His work has been outlined because of the “inappropriateness of [his use of] predefined racial categories [to sort] genetic diversity.” And his ambitious proposition to start the Human Genome Diversity Project was accused of “cultural insensitivity, neocolonialism, and biopiracy.” There are a lot more criticism of him floating out there, even Bill Poser in Language Log nailed Cavalli-Sforza’s take on linguistics.
He’s been outright labeled as a racist, and in this Nature News interview he defends himself,
“How did you feel about being accused of racism?
Well, many mistakes are made and that was a very curious one. I’d argued for decades that the concept of ‘race’ defined by external characteristics — such as skin colour, size variations or facial fat — is nonsense. These visible characteristics evolved under natural selection, mostly to cope with local environments, and have no deeper base.
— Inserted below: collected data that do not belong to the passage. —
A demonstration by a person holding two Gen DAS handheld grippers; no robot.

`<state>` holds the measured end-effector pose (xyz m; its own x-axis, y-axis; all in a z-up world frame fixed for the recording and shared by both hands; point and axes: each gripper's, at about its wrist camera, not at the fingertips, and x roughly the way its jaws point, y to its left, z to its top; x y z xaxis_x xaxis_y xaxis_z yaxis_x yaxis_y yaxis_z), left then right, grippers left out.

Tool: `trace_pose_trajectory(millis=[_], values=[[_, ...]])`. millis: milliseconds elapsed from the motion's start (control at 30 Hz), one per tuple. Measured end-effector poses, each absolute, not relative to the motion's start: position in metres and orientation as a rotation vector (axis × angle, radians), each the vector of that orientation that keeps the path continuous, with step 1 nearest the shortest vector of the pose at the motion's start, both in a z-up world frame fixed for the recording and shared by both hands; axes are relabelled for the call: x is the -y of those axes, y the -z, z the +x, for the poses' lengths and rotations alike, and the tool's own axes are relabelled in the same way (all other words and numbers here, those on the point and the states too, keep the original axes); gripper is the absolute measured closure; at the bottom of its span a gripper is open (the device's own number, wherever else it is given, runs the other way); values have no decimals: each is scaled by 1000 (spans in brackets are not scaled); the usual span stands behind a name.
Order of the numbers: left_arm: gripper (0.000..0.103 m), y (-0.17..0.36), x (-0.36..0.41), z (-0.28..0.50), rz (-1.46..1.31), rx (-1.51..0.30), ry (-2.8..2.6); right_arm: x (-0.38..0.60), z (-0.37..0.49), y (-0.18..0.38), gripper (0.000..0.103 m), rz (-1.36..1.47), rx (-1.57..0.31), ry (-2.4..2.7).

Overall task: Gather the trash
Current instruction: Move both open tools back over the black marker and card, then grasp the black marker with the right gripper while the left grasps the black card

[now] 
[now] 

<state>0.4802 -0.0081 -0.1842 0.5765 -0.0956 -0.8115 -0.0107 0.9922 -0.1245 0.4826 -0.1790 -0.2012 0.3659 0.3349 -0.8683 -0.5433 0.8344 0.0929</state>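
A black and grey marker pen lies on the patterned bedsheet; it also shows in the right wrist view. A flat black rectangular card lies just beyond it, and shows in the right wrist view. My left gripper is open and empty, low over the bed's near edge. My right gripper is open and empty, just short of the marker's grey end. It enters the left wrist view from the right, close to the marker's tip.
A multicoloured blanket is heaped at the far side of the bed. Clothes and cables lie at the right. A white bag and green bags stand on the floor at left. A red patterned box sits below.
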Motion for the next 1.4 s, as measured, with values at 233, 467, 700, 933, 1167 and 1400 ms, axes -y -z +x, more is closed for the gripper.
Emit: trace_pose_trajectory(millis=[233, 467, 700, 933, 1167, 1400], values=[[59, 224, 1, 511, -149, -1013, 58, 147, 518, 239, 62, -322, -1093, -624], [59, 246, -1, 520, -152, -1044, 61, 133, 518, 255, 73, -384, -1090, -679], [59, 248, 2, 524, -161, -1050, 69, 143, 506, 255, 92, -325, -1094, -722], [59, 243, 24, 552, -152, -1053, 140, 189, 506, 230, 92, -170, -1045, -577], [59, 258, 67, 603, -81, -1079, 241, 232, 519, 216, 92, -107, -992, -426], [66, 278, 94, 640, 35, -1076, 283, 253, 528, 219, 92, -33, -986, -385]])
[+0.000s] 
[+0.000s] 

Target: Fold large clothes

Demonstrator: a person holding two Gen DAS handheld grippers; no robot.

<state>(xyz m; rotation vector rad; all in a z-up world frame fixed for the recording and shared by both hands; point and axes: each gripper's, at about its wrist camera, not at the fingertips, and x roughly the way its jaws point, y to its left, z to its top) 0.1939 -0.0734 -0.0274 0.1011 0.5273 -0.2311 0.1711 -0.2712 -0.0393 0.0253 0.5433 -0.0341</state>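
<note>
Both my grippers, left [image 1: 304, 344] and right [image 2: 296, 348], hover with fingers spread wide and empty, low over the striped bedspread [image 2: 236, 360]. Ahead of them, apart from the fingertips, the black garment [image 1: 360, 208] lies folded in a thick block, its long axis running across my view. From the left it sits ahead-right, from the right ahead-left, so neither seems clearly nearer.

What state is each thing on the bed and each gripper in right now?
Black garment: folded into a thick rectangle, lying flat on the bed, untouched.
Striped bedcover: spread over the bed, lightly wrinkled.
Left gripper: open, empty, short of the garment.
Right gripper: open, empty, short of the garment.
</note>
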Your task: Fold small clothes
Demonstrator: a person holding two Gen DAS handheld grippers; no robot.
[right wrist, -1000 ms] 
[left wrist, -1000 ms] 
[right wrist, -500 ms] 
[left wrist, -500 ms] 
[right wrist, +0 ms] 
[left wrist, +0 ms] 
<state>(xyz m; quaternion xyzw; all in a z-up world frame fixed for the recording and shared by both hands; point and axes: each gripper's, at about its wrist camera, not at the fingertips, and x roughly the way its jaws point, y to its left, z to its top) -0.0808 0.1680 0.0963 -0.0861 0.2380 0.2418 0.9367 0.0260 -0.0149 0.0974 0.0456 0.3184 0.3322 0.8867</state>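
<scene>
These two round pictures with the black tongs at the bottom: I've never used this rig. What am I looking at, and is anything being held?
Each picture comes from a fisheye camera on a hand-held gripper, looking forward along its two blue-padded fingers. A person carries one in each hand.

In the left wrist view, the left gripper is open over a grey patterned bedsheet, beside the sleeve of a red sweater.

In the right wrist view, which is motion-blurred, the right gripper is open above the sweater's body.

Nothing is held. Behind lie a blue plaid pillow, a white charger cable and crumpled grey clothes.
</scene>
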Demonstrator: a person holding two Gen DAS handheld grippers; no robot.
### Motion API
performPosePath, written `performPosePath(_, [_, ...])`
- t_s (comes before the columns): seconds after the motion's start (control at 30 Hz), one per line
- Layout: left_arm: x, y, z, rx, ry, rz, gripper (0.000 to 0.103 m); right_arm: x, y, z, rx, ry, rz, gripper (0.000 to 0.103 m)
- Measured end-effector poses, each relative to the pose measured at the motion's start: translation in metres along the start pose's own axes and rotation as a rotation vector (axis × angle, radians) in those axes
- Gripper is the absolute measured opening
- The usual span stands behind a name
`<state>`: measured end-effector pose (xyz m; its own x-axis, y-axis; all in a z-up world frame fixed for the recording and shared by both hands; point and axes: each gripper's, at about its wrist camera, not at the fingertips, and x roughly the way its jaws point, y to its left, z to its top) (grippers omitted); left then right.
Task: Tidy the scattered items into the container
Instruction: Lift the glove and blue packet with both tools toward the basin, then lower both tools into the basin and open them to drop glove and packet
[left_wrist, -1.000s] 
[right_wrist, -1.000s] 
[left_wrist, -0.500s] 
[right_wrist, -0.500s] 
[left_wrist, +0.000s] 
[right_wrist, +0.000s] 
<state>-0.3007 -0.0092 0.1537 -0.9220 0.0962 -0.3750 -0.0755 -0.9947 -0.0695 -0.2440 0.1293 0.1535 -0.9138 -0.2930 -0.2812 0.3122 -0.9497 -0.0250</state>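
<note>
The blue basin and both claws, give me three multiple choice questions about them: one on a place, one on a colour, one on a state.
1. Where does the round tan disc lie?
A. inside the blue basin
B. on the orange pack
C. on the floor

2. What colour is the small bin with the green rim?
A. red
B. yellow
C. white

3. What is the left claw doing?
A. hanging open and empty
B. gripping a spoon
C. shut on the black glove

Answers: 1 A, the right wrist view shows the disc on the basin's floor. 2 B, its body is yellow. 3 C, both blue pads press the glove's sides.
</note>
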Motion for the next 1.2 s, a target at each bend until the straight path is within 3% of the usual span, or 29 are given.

I didn’t get angry or depressed, I only regretted how much time the objections cost to the project development.”
Similarly, Erika Check Hayden writes in Nature News on how similar we are on a base by base level, but we seem different in so many ways in phenotype. At the very end Erika drops a link to Pardis Sabeti, who is lead author of a new publication using HapMap project extensively to identify specific genes linked to human diversity.
Here’s the information of on the paper, “Genome-wide detection and characterization of positive selection in human populations,”
“With the advent of dense maps of human genetic variation, it is now possible to detect positive natural selection across the human genome. Here we report an analysis of over 3 million polymorphisms from the International HapMap Project Phase 2 (HapMap2). We used ‘long-range haplotype’ methods, which were developed to identify alleles segregating in a population that have undergone recent selection, and we also developed new methods that are based on cross-population comparisons to discover alleles that have swept to near-fixation within a population. The analysis reveals more than 300 strong candidate regions. Focusing on the strongest 22 regions, we develop a heuristic for scrutinizing these regions to identify candidate targets of selection. In a complementary analysis, we identify 26 non-synonymous, coding, single nucleotide polymorphisms showing regional evidence of positive selection. Examination of these candidates highlights three cases in which two genes in a common biological process have apparently undergone positive selection in the same population:LARGE and DMD, both related to infection by the Lassa virus, in West Africa;SLC24A5 and SLC45A2, both involved in skin pigmentation, in Europe; and EDAR and EDA2R, both involved in development of hair follicles, in Asia.”